I notice that Peter Scott earlier agreed to the iceberg metaphor, and like to point out (as I did above) that it seems a mistake to me to transport the analogy of the iceberg  - it's 10% above the water, and 90% below - to politics as if that is a proven fact.

There is this on the supposed behaviour of the deep state:


As powerful and self-interest groups (probably even more dominated by psychopaths and sociopaths than other large hierarchies), deep states seek to frustrate radical and progressive change, so as to preserve their own power, and that of the establishment in general. In contrast to overtly authoritarian rule, deep states must operate more or less secretly, like terrorist groups, so preserving secrecy is a high priority. Control of the commercially-controlled media is essential to the effective preservation of secrecy need for the deep state to work effectively. In the US this is effected through deep state control of the CIA.

Hm. I think this is presuming too much, and return myself to my assumptions. Then again, I do agree with Peter Scott and also with Mike Lofgren that there is in the USA (and also elsewhere) behind the official government also a shadow government that may well be described as the deep state, that has the following supposed composition:


While the exact composition of particular deep state groups and deep state milieux varies, they appear to be more or less centered upon what Dwight Eisenhower referred to as the "Military-industrial-congressional complex", although intelligence agencies are essential to their functioning. They are made up of:

I note that this is a supposition, which I do think is plausible, indeed - at least - as plausible as Eisenhower's 1961 explanation of the military-industrial complex (link to Wikipedia).

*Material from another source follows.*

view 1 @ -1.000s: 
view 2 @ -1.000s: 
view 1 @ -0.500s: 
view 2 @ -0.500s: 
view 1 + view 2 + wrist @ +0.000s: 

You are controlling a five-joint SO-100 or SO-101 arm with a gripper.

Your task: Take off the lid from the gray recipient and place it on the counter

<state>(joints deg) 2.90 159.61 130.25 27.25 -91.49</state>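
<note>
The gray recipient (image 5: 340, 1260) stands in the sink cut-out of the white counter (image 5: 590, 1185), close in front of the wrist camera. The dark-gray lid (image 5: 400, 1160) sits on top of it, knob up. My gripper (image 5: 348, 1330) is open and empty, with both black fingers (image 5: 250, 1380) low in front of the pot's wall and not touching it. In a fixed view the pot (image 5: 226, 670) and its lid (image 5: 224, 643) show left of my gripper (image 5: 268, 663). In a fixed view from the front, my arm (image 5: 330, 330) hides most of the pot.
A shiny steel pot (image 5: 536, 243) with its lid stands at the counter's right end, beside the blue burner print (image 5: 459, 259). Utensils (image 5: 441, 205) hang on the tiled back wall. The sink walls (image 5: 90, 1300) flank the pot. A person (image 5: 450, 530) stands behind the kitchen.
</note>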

Finally, there also are - according to WikiSpooks - deep events:

Deep Events

"Deep Events" are the footprints of the deep state. Low level deep events are typically unnoticed at the time, and discovered only as part of later investigations. Mid level deep events have a set of cover stories which are made available to a supine or venal commercially-controlled media to steer attention away from their deep political significance.
The classification into three levels seems to be again the work of Peter Scott (who investigated quite a few of them). I don't object, but do insist that it is again basically an assumption.

5. Deep events

The fifth and last item today is about the item deep events on Wikispooks, from which I will only quote one bit:

Official Narrative

Just as the official narrative on "deep politics" is that it doesn't exist, so the official narrative is that there are no "deep events". The (unspoken) meta-narrative of the corporate media is that any events which cannot be understood by superficial examination of the immediate circumstances are truly inexplicable.
The main problem I have are again the circular explanations, which also are easy to generate: use a term and put "deep" before it, after which one can say that the deep explanations are the proper ones.

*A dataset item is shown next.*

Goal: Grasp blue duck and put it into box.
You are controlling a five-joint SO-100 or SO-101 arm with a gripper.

I make do with the following assumptions:

(i) authorities very often lie or deceive and
(ii) the mainstream media often service the authorities,
(iii) narratives from the government, from corporations, and from mainstream media are suspect because they have a whole lot of money, a whole lot of power, and are partial to furthering their own money and power, and
(iv) there is - more probably than not - a deep state or shadow government behind
the official state, that tends to make some major decisions that are not really made
by the official state.

And I think I like WikiSkoops, but I notice it is too prone to circular explanations; it also is far from complete; and I do not believe everything it says.

But I also think that the present article and WikiSkoops contributed to my understanding of the phrase "the deep state" and several of its cognates.